Scaling code review

Consider two tables. I'm not talking about database tables here; I'm talking about items of furniture. The first table is a flat-pack effort from a popular high-street retailer. The second is an artisan mahogany table with legs turned in a beautiful fluted Sheraton style. Which would you choose? Well, it's clear that both of the items serve the same purpose as a raised surface to place items, but it's obvious that the latter is better: it has better build quality, superior materials, and you'd wager that you would pass it down through many generations to come. The first one will probably become firewood, or end up in a student house.

You could argue, however, that this table maybe had a little too much work

The same can be said about code. It can be cobbled together by novices and it will probably work, but you don't want to be there when it breaks and needs maintaining. You certainly don't want to be there when it needs extending to accommodate a new feature and the only solution is to create Frankenstein's monster by bolting it awkwardly on to the side. Ideally, we want high quality code acting as the scaffolding behind all of our infrastructure, since thousands of users depend on it daily to do their job. We want to be craftsmen at the top of our trade. This post considers how we've been trying to deal with scaling code review on the Java code bases.

We've been constantly trying to improve our code review process. This has been especially challenging in the past few years as the Engineering department has grown from around 20 to 100 staff. We want code bases that can grow and evolve along with the company. We want to avoid having to rewrite things from scratch. We wholeheartedly embrace the pull request model on GitHub, and we'll get into specifics after the fold. But first, let's have a little history lesson.

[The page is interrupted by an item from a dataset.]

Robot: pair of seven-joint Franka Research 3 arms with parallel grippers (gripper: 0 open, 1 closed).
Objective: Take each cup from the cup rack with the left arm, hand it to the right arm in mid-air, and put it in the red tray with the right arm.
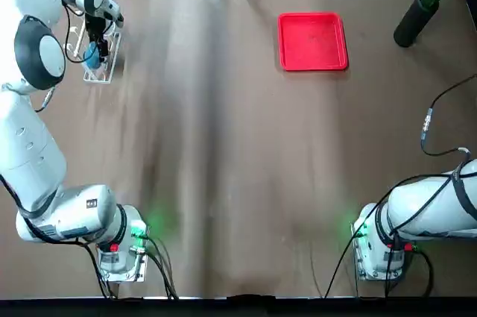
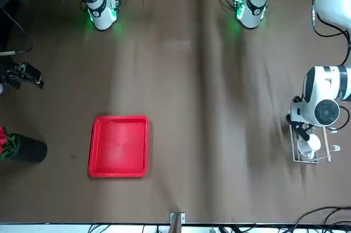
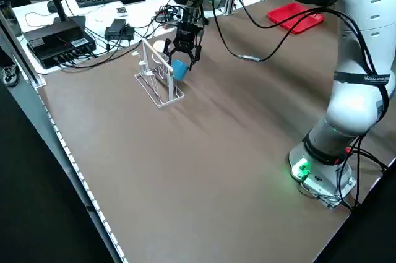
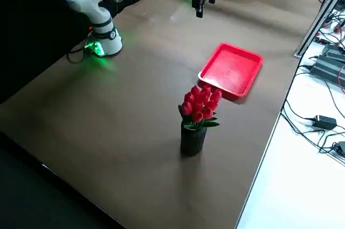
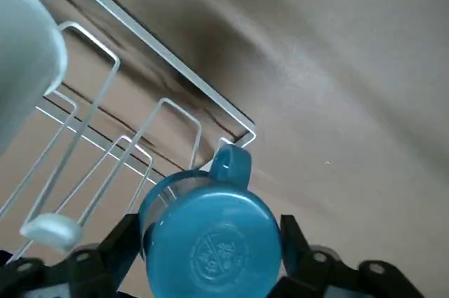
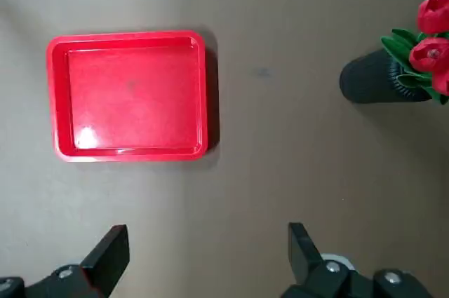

When I joined the company in 2011 we were using git for source control, so we were off to a good start. We still had a monolithic code base on the backend, and we roughly followed the git flow. We used to do code review in person by sitting down with the developer and having them walk through the code. This was great for social interaction, but not so good at spotting bugs: gnarly bits of work didn't get the attention they deserved and it was hard to see what everything looked like previously in order to get a bigger picture of the changes. We tried incorporating command line diffs into this process, but again, it was hard to stay focussed and not get frustrated and tired. Bugs kept turning up on our integration environment and we needed to do something about it.

"Oh, that's fine - I've tested it."

In late 2012, we began migrating our code to GitHub; some repositories have private visibility on github.com, and others are hosted internally using GitHub Enterprise. From here, we embraced the pull request (PR) model for code changes. The UI was a joy: you could see the entire diff clearly, you could describe what was going on in the PR and you could have a discussion on specific lines. Yet, there were growing pains. What do you do when developers fundamentally disagree on the approach being taken? Who has the authority to decide when a PR is ready for merging?

Who decides on the relevance of PR concerns?

We countered this sometime in early 2013 by forming a group of the most experienced developers and anointing them as "mergers"; those who have the authority to make decisions on when to click the big green "Merge" button on a PR. By mostly organic means this became a group who also conversed regularly on the topics of best practice and common patterns that needed wider encouragement or refactoring out. We prompted developers to assign PRs to the merger they thought most suitable for reviewing it. It worked fairly well at first.

The department grew, and again, we faced more problems with the current arrangement. Some mergers ended up having tens of PRs assigned to them, whereas others received very little. The reasons were varied; some mergers gave more thorough reviews than others, some were a softer touch, some were just more experienced. It didn't scale. By early 2014, some PRs were taking an unacceptably long time to get feedback. A particular event stands out in memory where one of our senior developers went on holiday and managed to accumulate a queue of 20 PRs. There's no such thing as an out of office notification on GitHub. When you have more than one office with developers, you can't easily peer over the monitors and see whether someone is there or not.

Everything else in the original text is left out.